**WORK REQUIRED:** Retype all of the listing exactly, passing over any picture you find.

**DATA SECTION:**
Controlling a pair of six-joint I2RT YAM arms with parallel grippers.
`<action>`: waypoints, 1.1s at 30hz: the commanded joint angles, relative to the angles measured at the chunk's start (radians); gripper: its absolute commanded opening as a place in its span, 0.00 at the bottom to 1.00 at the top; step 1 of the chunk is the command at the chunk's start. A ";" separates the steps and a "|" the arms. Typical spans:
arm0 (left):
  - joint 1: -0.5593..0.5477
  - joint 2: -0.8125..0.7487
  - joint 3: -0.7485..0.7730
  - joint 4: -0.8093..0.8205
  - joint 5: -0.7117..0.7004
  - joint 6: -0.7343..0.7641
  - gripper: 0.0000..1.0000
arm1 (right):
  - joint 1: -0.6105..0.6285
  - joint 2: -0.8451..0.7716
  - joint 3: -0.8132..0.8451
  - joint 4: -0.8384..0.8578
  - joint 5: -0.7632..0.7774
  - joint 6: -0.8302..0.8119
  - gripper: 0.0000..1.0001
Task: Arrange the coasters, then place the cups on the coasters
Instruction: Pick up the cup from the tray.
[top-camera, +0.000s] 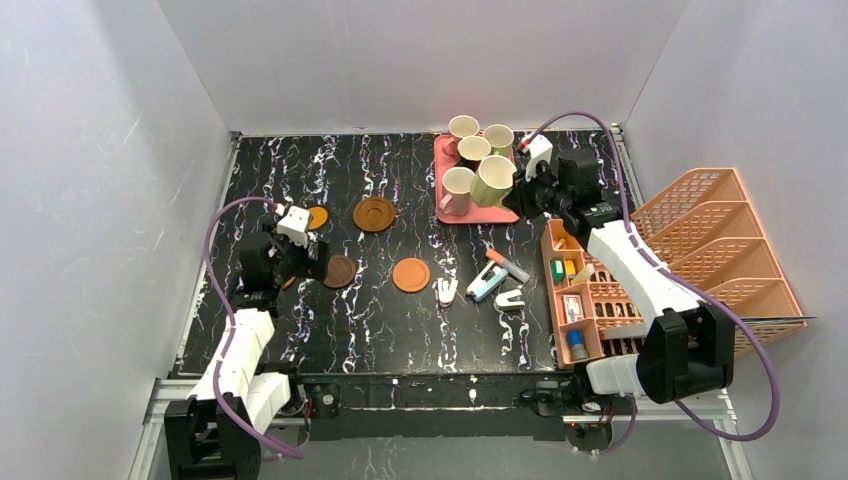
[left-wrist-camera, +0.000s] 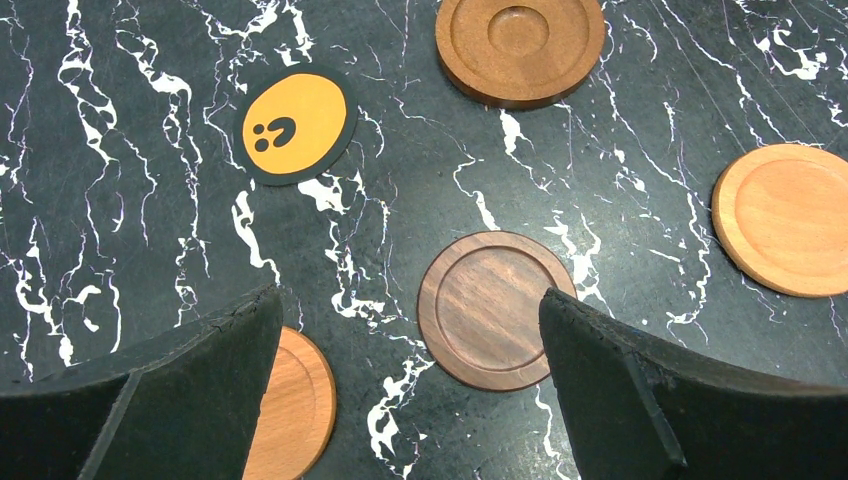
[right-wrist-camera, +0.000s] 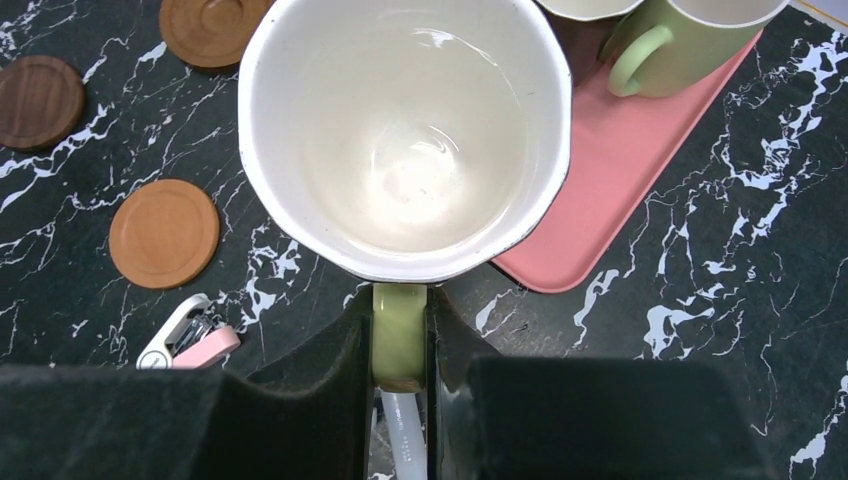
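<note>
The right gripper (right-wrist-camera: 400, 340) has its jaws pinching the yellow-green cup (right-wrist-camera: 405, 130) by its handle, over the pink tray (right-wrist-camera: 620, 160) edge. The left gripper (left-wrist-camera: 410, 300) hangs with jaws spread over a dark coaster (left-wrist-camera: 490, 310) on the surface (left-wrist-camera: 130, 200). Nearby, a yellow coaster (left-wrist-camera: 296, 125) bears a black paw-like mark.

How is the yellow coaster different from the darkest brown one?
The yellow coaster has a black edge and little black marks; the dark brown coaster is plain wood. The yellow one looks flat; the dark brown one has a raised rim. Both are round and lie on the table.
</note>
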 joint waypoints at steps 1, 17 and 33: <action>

**ANSWER TO THE EXERCISE:**
Controlling a pair of six-joint I2RT YAM arms with parallel grippers.
`<action>`: waypoints, 1.1s at 30hz: the commanded joint angles, relative to the angles measured at the chunk's start (radians); gripper: its absolute commanded opening as a place in its span, 0.00 at the bottom to 1.00 at the top; step 1 of the chunk is the command at the chunk's start. A ";" separates the steps and a "|" the arms. Typical spans:
arm0 (left):
  - joint 1: -0.5593..0.5477
  - joint 2: -0.8125..0.7487
  - joint 3: -0.7485..0.7730
  - joint 4: -0.8093..0.8205
  - joint 5: -0.7117..0.7004
  - joint 6: -0.7343..0.7641
  - gripper: 0.0000..1.0000
arm1 (right):
  - joint 1: -0.6105..0.6285
  - joint 2: -0.8451..0.7716
  - joint 3: -0.8132..0.8451
  - joint 4: -0.8384..0.8578
  - joint 5: -0.7632..0.7774
  - joint 6: -0.8302..0.8119
  - gripper: 0.0000..1.0001
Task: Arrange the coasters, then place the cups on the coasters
Instruction: Pick up the cup from the tray.
[top-camera, +0.000s] 
[left-wrist-camera, +0.000s] 
[right-wrist-camera, +0.000s] 
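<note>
The right gripper (right-wrist-camera: 400, 340) has its jaws pinching the yellow-green cup (right-wrist-camera: 405, 130) by its handle, over the pink tray (right-wrist-camera: 620, 160) edge. The left gripper (left-wrist-camera: 410, 300) hangs with jaws spread over a dark coaster (left-wrist-camera: 490, 310) on the surface (left-wrist-camera: 130, 200). Nearby, a yellow coaster (left-wrist-camera: 296, 125) bears a black paw-like mark.

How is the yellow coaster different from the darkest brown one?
The yellow coaster has a black edge and little black marks; the dark brown coaster is plain wood. The yellow one looks flat; the dark brown one has a raised rim. Both are round and lie on the table.
</note>
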 joint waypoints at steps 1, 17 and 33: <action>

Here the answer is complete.